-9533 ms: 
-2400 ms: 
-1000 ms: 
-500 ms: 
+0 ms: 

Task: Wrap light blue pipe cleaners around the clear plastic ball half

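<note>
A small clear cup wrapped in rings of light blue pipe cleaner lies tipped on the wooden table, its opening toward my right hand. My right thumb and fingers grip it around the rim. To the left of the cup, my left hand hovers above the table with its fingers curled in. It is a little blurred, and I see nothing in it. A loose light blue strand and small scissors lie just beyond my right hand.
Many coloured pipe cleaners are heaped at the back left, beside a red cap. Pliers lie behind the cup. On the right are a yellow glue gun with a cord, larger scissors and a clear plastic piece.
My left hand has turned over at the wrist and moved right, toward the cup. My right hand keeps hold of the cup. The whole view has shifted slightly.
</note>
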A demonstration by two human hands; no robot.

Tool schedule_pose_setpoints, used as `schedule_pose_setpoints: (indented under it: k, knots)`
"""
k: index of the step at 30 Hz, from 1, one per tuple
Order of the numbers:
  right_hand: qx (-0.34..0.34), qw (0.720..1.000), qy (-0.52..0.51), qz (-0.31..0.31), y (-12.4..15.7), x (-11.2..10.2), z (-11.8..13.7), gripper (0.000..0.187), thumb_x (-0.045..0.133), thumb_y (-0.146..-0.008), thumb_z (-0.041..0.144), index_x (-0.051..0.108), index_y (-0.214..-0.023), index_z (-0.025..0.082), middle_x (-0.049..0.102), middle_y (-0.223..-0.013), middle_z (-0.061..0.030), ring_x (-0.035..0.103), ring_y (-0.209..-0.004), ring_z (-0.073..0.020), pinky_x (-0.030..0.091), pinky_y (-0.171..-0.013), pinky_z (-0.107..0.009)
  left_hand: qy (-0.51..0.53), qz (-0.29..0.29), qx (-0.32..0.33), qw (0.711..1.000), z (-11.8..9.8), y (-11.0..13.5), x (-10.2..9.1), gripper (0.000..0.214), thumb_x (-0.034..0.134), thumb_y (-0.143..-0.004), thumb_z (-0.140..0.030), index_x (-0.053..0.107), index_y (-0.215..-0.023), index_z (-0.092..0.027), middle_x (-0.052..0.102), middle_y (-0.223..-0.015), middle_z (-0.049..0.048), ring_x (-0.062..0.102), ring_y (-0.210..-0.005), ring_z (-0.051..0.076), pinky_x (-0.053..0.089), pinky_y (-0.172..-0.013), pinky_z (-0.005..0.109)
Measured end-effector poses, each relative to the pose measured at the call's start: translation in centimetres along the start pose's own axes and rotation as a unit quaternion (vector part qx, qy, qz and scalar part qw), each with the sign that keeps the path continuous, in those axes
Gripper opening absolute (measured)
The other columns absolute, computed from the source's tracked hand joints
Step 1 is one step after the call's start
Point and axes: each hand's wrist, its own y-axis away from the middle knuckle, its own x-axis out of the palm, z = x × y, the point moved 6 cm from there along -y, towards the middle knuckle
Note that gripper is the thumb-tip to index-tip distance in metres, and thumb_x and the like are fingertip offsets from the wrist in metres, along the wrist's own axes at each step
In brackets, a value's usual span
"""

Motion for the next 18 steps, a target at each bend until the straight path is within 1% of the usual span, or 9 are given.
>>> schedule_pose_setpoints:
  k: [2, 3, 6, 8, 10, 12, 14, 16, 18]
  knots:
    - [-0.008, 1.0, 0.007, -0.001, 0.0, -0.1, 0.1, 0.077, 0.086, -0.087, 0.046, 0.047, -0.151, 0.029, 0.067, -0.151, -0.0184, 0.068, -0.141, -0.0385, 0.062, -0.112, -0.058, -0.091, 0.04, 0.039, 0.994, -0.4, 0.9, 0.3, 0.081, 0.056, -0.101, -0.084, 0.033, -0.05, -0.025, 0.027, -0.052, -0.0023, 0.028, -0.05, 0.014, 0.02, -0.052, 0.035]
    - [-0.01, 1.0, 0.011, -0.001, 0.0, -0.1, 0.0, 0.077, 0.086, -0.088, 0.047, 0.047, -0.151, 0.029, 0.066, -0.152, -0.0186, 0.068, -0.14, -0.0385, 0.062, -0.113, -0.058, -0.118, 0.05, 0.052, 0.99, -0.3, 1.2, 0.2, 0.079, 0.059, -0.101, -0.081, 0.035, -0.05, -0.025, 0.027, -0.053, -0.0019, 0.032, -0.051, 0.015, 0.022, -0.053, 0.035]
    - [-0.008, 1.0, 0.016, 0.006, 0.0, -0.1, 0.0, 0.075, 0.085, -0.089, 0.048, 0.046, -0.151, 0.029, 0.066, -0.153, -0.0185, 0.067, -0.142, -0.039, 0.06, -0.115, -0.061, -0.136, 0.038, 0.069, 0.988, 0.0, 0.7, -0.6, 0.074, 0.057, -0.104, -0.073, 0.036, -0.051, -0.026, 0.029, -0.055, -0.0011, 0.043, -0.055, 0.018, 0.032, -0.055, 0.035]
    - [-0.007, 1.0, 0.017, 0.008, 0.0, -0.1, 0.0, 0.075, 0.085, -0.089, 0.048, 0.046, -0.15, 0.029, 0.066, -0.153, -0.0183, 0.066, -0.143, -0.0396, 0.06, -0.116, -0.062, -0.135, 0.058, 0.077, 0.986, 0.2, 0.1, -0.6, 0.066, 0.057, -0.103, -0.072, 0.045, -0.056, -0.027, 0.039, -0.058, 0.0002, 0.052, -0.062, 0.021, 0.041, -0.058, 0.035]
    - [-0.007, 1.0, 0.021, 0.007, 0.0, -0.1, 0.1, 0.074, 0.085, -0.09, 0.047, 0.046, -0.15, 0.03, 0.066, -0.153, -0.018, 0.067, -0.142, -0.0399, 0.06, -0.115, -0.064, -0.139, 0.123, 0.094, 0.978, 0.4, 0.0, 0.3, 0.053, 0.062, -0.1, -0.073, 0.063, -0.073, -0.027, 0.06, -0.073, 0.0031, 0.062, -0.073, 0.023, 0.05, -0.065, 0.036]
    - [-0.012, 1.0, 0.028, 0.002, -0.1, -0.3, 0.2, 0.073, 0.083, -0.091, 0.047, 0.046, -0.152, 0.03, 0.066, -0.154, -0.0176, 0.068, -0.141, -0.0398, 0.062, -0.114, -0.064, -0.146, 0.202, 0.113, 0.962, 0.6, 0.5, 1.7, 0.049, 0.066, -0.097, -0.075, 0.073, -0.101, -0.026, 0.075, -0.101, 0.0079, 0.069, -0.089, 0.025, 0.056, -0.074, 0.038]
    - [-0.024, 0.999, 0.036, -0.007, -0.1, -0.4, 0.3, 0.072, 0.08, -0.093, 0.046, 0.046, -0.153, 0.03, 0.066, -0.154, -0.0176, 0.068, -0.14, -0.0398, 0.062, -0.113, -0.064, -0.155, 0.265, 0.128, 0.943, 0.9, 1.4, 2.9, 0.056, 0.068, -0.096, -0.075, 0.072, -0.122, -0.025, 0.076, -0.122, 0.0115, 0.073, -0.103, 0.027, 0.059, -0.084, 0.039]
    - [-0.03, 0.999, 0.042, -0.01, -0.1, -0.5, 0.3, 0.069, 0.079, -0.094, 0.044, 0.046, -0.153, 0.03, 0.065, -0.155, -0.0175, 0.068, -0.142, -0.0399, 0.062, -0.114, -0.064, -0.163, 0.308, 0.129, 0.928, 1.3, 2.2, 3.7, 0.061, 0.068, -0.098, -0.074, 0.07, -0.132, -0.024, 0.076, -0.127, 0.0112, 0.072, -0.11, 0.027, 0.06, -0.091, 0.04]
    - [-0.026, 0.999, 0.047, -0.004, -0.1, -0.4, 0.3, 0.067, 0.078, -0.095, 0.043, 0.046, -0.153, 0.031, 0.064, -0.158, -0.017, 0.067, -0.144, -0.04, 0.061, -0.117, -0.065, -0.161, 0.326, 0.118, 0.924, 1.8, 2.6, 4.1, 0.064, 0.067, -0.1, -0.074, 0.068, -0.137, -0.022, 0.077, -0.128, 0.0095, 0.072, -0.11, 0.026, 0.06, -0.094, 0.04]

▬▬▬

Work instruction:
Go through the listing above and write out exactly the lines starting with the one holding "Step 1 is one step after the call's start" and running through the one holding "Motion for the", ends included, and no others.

Expected answer:
Step 1 is one step after the call's start
Point and axes: each hand's wrist, its own y-axis away from the middle knuckle, its own x-axis out of the palm, z = x × y, the point moved 6 cm from there along -y, towards the middle knuckle
Note that gripper is the thumb-tip to index-tip distance in metres, and thumb_x and the like are fingertip offsets from the wrist in metres, along the wrist's own axes at each step
In brackets, a value's usual span
"""

Motion for the next 18 steps, a target at each bend until the straight path is within 1% of the usual span, or 9 are given.

The output as shown is complete.